1. LE IENE E LO SCHERZO CHE FA ARRABBIARE PAOLO SORRENTINO
Da "Giornalettismo.com"

VIDEO - http://www.iene.mediaset.it/puntate/2014/03/05/pio-e-amedeo-la-grande-bufala_8375.shtml

Paolo Sorrentino sembra non aver gradito lo scherzo organizzato ai suoi danni da Le Iene dopo il successo nella notte degli Oscar con il film La Grande Bellezza. Grazie ad un ragazzo italiano stabilitosi negli States da diversi anni gli italiani inviati ad Hollywood sono riusciti a fingere al telefono di essere manager di Leonardo Di Caprio interessati a vedere il regista per parlare di un film da realizzare insieme.

IL FINTO APPUNTAMENTO CON DI CAPRIO - L'agente di Sorrentino ha subito creduto al finto interlocutore e manifestato la sua disponibilità all'incontro con l'attore americano, al quale ovviamente avrebbe partecipato anche il regista. All'hotel stabilito come punto d'incontro si è però presentata la troupe di Italiauno, che ha immortalato l'espressione attonita di Sorrentino, il quale ha poi preferito pronunciare pochissime parole.

«Bravi!», si è limitato a dire il regista ai microfoni de Le Iene. Provando poi a smentire l'appuntamento al quale si era addirittura presentato in anticipo. «Ma non dovevo incontrare Di Caprio!», ha esclamato Sorrentino. Poco dopo il regista ha risposto anche con un gestaccio.


IL RITORNO DA OSCAR DI PAOLO SORRENTINO
Ansa.it

''La statuetta sta sepolta ed incellofanata in valigia: dai, poi la mettete con Photoshop!''. Ritirati i bagagli, il regista Paolo Sorrentino, ancora un po' assonnato per il viaggio, maglioncino e giacca lunga blu, jeans grigi, zainetto rosso-grigio in spalla, scherza all'uscita dell'aeroporto di Fiumicino, con i fotografi rimasti un po' ''delusi'' per non aver potuto immortalarlo con la statuetta di ''Zio Oscar'', riportata in Italia 15 anni dopo ''La vita è bella'', rimasta dentro un valigione nero.

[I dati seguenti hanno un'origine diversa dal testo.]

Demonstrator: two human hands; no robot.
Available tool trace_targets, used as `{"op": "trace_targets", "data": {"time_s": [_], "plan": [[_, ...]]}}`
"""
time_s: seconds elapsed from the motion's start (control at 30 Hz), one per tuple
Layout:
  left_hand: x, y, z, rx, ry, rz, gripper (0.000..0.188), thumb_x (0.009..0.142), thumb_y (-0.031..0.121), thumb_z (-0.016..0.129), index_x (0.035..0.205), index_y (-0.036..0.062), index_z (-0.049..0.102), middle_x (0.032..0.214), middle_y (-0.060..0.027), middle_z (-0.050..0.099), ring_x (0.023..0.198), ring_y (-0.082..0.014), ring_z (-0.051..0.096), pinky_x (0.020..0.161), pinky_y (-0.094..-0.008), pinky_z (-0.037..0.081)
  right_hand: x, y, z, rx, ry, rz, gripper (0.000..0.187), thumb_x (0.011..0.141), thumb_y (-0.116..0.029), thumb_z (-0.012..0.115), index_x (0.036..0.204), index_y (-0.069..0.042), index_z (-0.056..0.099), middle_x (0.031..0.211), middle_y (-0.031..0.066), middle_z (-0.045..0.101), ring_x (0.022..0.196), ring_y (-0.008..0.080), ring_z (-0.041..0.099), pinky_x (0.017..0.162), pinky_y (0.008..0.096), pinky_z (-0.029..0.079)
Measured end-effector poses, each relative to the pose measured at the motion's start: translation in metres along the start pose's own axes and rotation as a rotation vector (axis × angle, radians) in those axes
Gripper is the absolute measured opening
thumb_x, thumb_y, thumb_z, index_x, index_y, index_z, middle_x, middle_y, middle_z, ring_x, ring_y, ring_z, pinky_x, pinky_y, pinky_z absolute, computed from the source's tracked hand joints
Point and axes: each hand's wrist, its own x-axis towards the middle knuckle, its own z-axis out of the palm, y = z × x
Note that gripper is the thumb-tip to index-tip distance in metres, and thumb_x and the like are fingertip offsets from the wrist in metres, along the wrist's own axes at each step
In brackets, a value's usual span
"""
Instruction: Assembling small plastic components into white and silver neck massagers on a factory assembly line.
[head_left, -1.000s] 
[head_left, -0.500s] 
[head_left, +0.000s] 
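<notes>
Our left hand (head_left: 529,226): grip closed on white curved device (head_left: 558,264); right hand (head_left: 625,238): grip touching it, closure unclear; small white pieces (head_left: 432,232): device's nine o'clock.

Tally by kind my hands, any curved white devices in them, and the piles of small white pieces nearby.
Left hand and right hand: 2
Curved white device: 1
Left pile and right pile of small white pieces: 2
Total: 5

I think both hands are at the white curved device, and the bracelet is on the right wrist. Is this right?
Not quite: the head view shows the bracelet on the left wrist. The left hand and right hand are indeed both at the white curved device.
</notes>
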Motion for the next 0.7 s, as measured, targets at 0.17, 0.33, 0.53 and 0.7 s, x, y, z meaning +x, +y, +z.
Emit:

Davanti alla Porsche Cayenne blu, prima di lasciare lo scalo alle 7.30, il regista saluta sorridendo così i fotografi: ''Ciao ragazzi e grazie, mi avete fatto sentire come Belen''. Accompagnato dalla moglie Daniela e dai figli Anna e Carlo, Sorrentino è stato accolto a Fiumicino da addetti dell'Alitalia e da uomini della polizia di frontiera. Nell'attesa dei bagagli si è concesso volentieri a foto ricordo con alcuni passeggeri che lo hanno riconosciuto e che si sono congratulati per il successo del cinema italiano.

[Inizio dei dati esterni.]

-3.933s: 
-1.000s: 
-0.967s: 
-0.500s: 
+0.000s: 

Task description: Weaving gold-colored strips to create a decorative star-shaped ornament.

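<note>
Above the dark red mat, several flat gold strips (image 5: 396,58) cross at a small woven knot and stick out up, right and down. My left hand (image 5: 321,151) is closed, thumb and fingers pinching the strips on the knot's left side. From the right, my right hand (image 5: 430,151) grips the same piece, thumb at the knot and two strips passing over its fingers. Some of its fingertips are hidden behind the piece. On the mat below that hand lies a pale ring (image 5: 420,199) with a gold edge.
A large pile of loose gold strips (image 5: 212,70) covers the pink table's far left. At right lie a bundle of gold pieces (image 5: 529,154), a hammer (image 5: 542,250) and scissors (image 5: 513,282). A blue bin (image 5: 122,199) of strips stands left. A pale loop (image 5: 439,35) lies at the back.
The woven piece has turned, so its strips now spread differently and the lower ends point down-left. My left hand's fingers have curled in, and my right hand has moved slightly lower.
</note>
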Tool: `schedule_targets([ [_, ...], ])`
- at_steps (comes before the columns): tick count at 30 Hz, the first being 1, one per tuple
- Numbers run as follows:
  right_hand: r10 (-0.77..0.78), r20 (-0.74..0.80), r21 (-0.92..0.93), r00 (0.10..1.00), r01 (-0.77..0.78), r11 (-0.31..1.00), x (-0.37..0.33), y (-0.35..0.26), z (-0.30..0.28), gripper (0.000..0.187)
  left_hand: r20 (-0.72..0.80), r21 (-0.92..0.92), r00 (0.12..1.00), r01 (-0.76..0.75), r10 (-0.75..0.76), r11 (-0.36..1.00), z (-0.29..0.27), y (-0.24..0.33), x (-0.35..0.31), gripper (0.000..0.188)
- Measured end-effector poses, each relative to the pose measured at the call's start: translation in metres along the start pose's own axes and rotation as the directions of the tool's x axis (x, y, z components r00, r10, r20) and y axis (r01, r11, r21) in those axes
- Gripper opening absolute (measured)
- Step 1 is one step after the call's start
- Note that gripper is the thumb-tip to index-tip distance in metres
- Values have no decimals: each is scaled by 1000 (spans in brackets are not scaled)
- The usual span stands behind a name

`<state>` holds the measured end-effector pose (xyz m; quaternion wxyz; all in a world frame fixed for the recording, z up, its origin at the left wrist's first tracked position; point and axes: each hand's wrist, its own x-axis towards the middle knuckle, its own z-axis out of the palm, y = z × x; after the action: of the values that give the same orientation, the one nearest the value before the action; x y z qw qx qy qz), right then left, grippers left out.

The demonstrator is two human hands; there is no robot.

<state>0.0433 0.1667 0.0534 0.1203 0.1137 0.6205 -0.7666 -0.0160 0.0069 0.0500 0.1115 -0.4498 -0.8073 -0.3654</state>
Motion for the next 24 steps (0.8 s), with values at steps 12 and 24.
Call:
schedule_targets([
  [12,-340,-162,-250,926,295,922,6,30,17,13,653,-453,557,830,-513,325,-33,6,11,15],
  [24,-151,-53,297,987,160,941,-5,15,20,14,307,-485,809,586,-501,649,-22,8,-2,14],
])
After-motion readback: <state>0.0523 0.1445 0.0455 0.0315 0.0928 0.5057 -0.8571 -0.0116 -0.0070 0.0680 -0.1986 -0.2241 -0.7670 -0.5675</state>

Appena sbarcato, poco prima, aveva commentato così le domande sui 9 milioni di audience che il film ha raccolto in tv martedi scorso e la nuova uscita nelle sale in 100 copie, oltre la notizia della cittadinanza onoraria che Roma gli conferirà: ''Sono molto felice. Sono stanco ma contento di tornare a casa. E' tutto qualcosa di molto nuovo e vediamo ora cosa succederà, non sono ancora in grado di mettere a fuoco bene, ma sono veramente felice. Tutte le attestazioni, e sono così tante, ricevute in questi giorni mi hanno fatto piacere, non ce n'è una in particolare che spicca sulle altre''.

''Ora riposo assoluto, mi fermo a Roma - ha aggiunto sorridendo - Verdone mi prepara una festa? Se la prepara Carlo sarà sicuramente una grande festa''. Infine il regista da Oscar ha salutato così l'affermazione di ieri del collega Roberto Andò che ha sottolineato come il riconoscimento alla ''Grande Bellezza'' ridia voce al cinema italiano nel mondo: ''Spero di si, spero che questo sia vero e che abbia delle ripercussioni positive per tutto il nostro cinema''. ''Siamo stanchi - ha aggiunto la moglie Anna - ma felici, è tutto bello''.